• **REQUIRED ACTION**: Within the records that follow, determine how many lines include the word "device". State the number and nothing further.

• **INPUT DATA**:
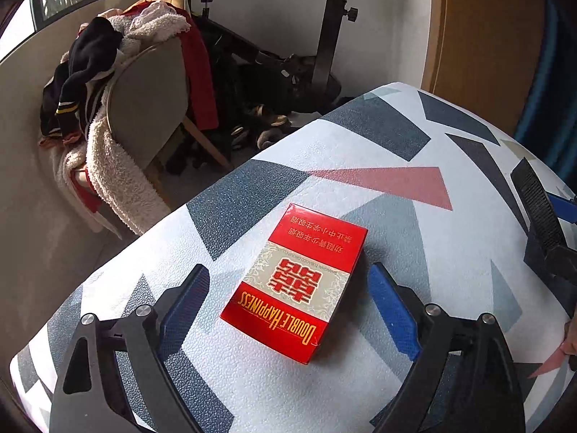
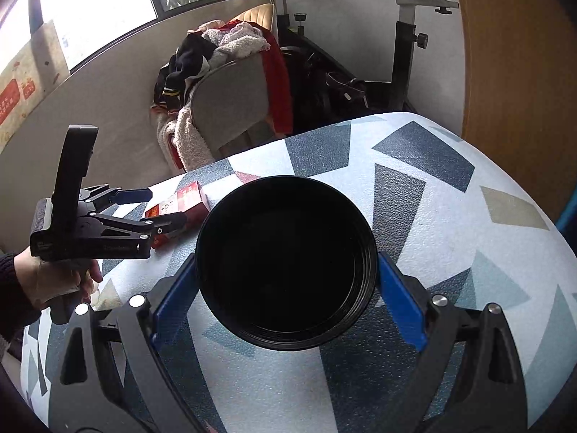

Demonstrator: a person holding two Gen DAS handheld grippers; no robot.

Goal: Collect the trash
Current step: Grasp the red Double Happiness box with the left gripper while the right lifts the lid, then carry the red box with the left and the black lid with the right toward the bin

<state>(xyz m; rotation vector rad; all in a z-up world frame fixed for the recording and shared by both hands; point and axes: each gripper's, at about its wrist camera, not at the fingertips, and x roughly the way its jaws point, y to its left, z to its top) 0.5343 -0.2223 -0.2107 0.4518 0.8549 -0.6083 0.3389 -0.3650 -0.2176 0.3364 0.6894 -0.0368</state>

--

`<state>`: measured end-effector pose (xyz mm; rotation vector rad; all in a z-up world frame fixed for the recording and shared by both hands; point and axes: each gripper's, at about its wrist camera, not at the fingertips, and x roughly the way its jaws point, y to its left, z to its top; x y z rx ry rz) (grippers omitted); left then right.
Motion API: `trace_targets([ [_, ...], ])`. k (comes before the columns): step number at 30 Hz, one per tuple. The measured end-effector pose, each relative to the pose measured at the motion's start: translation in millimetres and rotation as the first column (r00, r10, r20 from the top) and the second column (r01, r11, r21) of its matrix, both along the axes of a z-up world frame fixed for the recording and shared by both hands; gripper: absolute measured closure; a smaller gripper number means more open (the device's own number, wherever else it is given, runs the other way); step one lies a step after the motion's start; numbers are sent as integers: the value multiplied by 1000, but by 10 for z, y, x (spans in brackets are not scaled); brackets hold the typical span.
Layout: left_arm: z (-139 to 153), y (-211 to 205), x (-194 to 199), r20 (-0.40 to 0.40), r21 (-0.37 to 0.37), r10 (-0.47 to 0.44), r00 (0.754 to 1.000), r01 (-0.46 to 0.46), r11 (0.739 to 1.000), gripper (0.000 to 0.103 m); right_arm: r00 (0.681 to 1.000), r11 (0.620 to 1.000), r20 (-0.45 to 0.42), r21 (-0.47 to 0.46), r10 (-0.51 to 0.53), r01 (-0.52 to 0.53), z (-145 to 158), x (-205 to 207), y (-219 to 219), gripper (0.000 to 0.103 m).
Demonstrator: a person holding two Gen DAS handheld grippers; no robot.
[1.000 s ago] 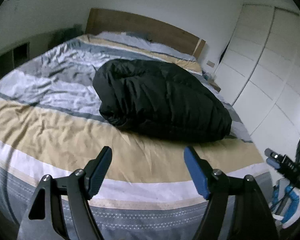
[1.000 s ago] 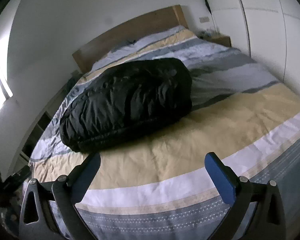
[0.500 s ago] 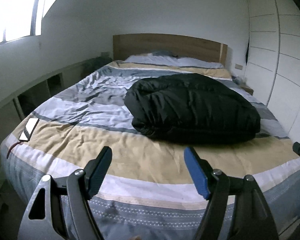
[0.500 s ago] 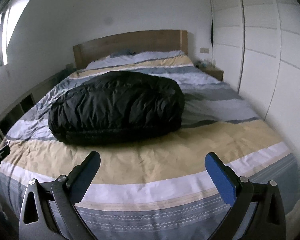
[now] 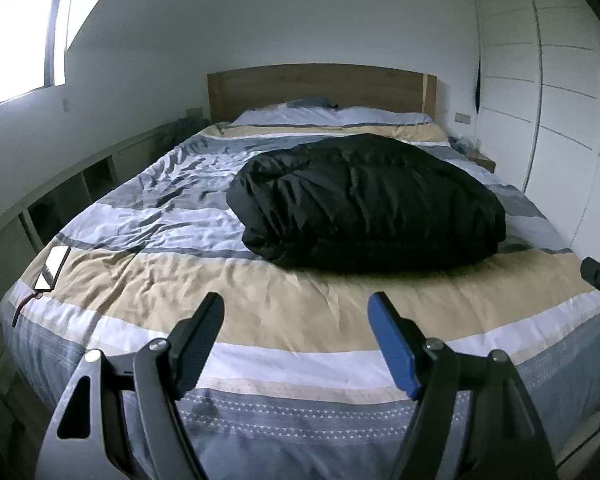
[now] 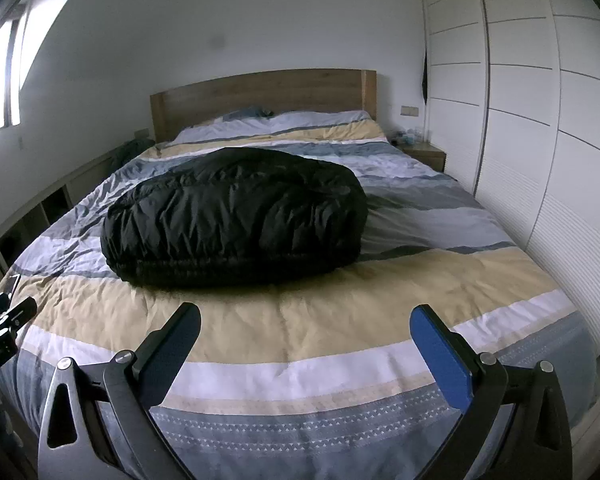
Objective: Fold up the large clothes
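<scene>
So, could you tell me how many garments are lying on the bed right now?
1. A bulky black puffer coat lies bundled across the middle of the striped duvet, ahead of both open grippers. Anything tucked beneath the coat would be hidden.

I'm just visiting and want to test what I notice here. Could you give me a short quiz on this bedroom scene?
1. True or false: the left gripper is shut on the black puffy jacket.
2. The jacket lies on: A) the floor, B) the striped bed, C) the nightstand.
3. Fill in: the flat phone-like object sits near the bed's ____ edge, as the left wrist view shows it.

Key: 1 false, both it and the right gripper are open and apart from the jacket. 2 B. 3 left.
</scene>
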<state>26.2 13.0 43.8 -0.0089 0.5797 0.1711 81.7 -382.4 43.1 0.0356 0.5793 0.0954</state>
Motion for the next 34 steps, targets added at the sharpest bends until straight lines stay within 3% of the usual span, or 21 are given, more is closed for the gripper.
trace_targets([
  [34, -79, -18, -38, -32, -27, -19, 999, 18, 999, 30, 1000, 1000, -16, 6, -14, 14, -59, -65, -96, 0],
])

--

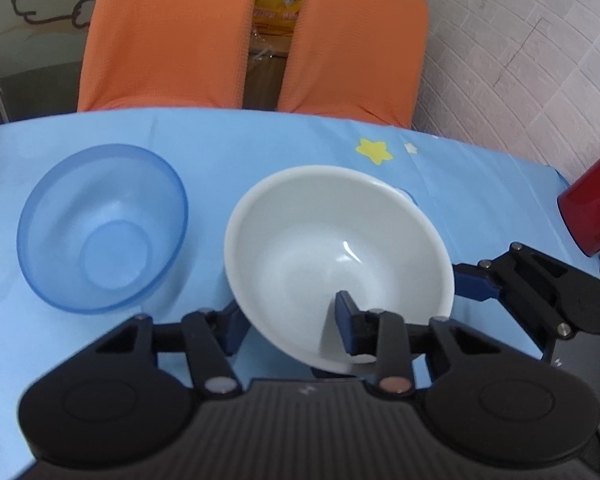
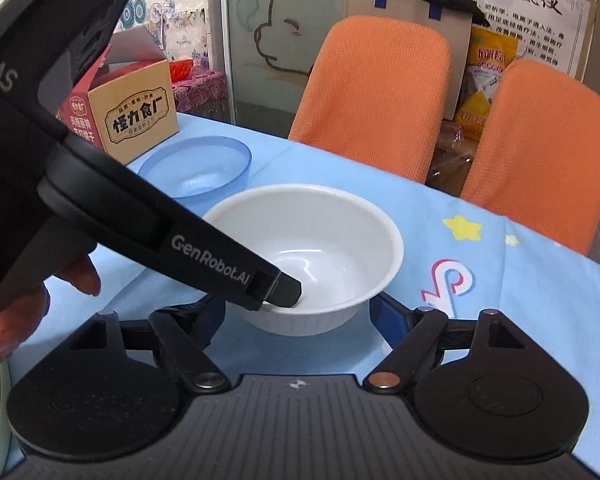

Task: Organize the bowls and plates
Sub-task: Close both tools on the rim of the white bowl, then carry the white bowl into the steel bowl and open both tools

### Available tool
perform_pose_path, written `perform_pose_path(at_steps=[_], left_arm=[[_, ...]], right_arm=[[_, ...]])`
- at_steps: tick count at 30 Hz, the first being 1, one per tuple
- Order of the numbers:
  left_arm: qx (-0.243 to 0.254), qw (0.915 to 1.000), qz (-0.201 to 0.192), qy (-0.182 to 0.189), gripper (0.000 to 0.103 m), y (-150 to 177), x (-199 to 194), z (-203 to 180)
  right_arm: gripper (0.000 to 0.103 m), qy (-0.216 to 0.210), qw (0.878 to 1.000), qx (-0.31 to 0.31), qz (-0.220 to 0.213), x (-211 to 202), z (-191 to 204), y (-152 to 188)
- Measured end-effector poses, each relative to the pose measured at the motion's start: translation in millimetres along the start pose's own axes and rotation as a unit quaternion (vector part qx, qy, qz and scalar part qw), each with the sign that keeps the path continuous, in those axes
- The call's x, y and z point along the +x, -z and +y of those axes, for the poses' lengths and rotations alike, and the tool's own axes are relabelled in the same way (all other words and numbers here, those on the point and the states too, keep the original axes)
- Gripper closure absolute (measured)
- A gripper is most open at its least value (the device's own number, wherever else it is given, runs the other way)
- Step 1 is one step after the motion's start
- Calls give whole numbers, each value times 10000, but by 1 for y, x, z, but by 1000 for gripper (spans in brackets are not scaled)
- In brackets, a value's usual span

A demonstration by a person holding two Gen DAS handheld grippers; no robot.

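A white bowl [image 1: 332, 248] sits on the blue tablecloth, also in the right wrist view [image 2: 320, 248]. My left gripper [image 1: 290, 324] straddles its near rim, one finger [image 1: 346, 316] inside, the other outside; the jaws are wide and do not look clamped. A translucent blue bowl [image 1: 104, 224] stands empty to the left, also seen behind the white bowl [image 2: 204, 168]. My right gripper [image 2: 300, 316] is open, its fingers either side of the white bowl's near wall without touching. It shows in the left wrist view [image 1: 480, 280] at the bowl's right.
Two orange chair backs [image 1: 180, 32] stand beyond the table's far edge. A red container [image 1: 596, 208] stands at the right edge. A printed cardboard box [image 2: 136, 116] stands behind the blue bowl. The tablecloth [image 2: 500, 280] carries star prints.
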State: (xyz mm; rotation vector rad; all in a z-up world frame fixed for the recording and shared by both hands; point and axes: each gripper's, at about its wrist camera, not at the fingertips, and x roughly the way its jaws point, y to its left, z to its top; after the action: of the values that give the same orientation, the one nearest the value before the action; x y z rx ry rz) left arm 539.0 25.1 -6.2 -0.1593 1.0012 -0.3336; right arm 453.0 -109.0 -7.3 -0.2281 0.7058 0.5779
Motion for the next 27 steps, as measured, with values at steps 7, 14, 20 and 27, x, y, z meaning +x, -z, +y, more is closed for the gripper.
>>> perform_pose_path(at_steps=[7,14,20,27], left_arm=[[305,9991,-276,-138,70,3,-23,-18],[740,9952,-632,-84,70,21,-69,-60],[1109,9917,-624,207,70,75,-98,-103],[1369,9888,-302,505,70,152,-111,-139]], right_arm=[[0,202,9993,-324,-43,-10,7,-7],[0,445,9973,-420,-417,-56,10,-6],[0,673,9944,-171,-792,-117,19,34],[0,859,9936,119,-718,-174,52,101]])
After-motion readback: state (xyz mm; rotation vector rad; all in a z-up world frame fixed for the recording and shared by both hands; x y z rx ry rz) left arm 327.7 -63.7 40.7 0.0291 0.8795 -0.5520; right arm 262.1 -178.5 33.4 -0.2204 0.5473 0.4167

• **FINISHED EXERCISE**: 2